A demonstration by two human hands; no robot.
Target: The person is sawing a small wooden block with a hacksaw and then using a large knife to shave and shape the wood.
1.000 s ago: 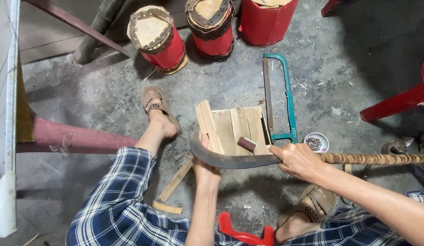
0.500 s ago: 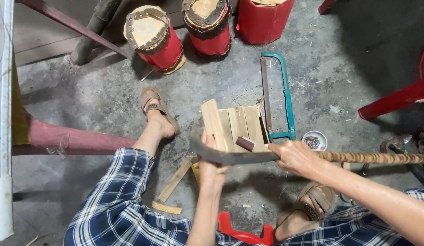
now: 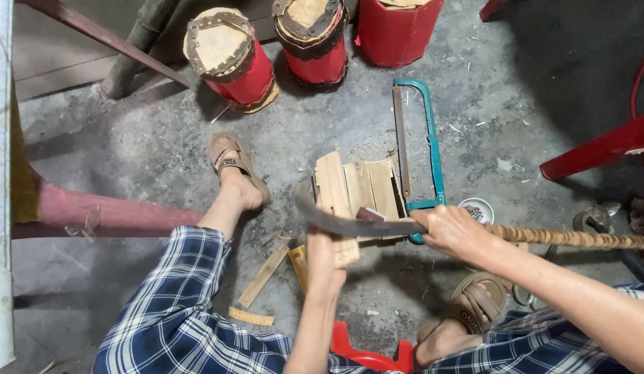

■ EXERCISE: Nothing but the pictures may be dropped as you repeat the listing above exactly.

■ SOLVED EXERCISE:
A demonstration by two human hands; no robot.
Target: The person is sawing a small wooden block with a hacksaw and then using a large knife to shave and shape the wood.
1.000 s ago: 
0.500 s ago: 
now: 

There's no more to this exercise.